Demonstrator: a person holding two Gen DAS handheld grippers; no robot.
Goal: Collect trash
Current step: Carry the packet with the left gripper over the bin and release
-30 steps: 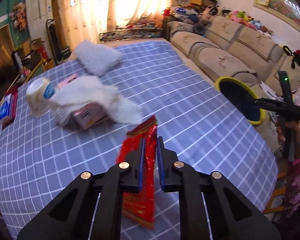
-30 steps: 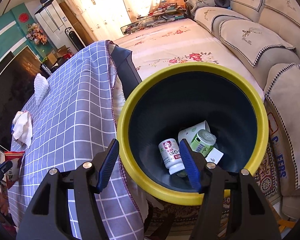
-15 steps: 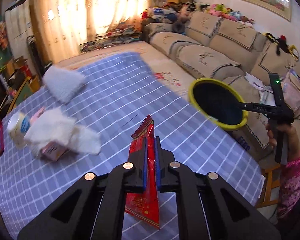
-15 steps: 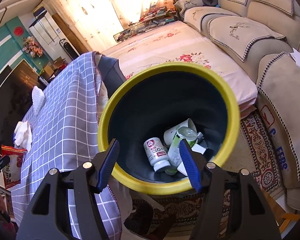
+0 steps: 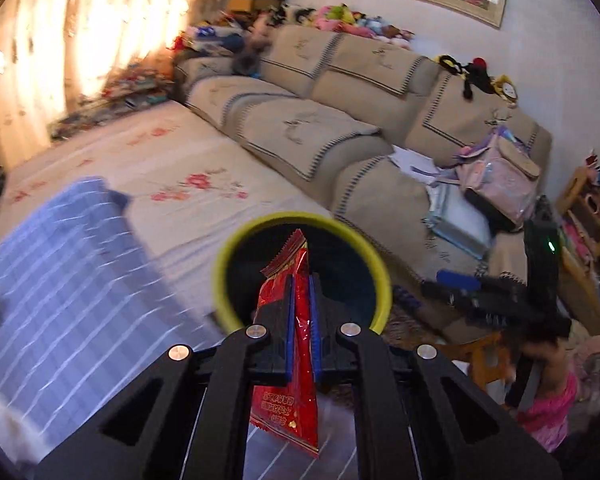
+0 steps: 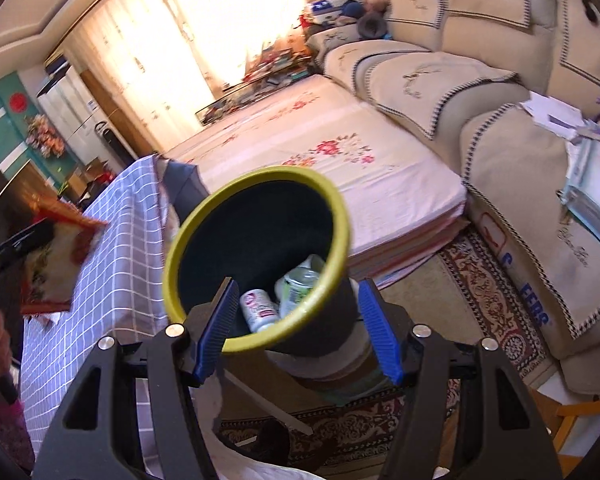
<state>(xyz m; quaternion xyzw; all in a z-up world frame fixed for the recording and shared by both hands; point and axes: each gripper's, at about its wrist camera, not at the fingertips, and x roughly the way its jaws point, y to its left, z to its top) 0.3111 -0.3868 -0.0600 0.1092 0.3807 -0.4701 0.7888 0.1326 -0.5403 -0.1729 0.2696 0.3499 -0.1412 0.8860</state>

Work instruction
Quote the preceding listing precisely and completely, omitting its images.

Response
Demonstrator: a person holding two Gen DAS handheld grippers; no robot.
Goal: Collect trash
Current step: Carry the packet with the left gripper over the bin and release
-30 steps: 
-30 steps: 
-15 steps: 
-15 steps: 
+0 steps: 
+0 steps: 
<state>(xyz m; quaternion xyzw; all in a z-up world frame fixed for the recording and shared by both hands; point and axes: each gripper's, at about its wrist camera, not at the fingertips, and x roughly the way its jaws point, y to its left, z to its top) 0.3111 -0.3868 -0.0600 0.1092 0.3807 -0.4701 0.7888 0.1326 -0.5403 -0.1729 0.2696 0.3499 -0.1412 0.8860</state>

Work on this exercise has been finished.